None of us knew how to stand with correct posture. But not only that, none of us had ever thought about it. After you learn how to stand as a baby, when do you consciously think about the alignment of your hip bones compared to your shoulders compared to your knees and ankles, etc? You don't - it becomes automatic, and you forget that it's actually something within your control. And unless you take yourself off cruise control from time to time and consciously observe yourself, you may very well develop some of the poor posture habits that plague our bipedal ape-descended species.
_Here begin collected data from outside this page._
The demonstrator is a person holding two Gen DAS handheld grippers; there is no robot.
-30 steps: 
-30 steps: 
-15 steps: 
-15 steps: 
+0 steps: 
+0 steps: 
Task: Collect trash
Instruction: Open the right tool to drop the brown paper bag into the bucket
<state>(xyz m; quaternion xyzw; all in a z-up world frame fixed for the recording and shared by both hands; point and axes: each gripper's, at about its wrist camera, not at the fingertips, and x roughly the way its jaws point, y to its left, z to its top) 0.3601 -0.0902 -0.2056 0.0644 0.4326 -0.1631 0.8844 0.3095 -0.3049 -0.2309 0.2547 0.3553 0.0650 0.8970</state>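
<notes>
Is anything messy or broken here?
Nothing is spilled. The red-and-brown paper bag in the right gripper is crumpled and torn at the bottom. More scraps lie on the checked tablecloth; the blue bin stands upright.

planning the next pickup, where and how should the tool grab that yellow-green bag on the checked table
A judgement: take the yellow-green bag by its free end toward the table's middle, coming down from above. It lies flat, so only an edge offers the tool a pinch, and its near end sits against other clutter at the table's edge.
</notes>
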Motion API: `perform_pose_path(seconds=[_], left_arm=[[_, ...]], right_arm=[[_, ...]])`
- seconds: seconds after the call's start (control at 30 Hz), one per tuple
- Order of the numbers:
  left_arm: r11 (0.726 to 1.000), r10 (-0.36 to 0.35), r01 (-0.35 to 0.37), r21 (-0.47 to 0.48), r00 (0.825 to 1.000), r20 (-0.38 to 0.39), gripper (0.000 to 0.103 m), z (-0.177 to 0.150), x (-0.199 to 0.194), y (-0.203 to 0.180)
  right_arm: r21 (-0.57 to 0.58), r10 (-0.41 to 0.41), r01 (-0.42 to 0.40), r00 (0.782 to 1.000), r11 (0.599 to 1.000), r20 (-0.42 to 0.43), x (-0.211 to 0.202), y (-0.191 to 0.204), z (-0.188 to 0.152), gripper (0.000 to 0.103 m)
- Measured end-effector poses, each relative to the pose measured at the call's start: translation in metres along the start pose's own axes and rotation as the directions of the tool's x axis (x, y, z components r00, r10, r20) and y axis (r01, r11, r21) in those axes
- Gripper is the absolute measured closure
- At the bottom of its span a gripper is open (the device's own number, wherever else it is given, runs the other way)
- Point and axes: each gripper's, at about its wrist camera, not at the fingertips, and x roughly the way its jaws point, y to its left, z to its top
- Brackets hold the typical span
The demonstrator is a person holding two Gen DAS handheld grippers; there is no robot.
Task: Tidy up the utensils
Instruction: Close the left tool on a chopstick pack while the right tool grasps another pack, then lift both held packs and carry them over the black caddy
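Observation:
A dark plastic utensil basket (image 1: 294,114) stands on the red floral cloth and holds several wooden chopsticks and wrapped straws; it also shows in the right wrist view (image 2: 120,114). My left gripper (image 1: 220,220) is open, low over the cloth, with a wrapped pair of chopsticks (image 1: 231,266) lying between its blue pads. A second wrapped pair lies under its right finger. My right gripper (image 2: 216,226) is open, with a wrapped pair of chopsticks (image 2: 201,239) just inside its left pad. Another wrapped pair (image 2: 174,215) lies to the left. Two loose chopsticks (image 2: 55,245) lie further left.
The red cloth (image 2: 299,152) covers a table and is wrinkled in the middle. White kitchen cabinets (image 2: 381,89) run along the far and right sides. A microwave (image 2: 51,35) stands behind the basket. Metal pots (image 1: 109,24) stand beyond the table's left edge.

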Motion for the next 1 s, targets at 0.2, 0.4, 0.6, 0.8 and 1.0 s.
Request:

Social dance was similarly enlightening - if you're Lindy hopping at a high tempo but have poor control over your body, 1) you will not be an effective lead, and 2) you won't be dancing, you'll be flailing. Social dance teaches you that controlling your body is not merely a simple thought-to-action process; in contrast, it's quite difficult. It takes years and years to master. This is one of the reasons I've fallen in love with ballet over the last year and a half. Ballet exemplifies such a pure and unadulterated mastery of body awareness and control, blended so perfectly with music and aestheticism, that I am completely captivated every time I see it. (The beautiful girls don't hurt, either).

Of course, self-awareness is useful far beyond the physical realm. The main difference between people who have a low EQ and people with high emotional intelligence is their self-awareness with respect to how they deal with other people. As you read that, your first reaction is probably, "Well, of course I know how I deal with other people! What sort of a compassionless automaton do you think I am??" Oh really? Have you actually stopped recently to think hard about how you personally deal with emotions, and how you react to other people's emotions? Have you accepted responsibility for your emotional shortcomings and taken concrete steps to improve them? If not (and I can guarantee you, if you think you're perfect at handling and dealing with emotions, you are most certainly mistaken), then self-awareness can help. Next time you have a conversation, pay attention to your listening. Notice the other party's expressions and emotions as they're speaking and as you respond. Take note of the effect that certain words have. Take stock of your unconscious reactions to what's being said. Are those feelings fair? Are they accurate? If you were in the speaker's shoes, would you feel differently? Were you honest in your feelings, or did you misdirect or hold something back?

Congratulations. These are the first steps to becoming a self-aware human being. Over the last year, I've had an awakening of self-awareness that has changed my outlook on everything from health, work, concentration, meditation, art, and most especially interpersonal relationships. None of these changes would have occurred had they not been sparked by a genuine curiosity about how my body and mind operate. And now that my eyes are open, I can't help but be a continually vigilant observer of my path through time and space.

Are you willing to take a hard, objective look at yourself, and take action on the ugly things you find? Or are you content to go through life believing that you're fine and everyone else is the problem? It's up to you. But I can guarantee you, the path of self-awareness has a much happier ending.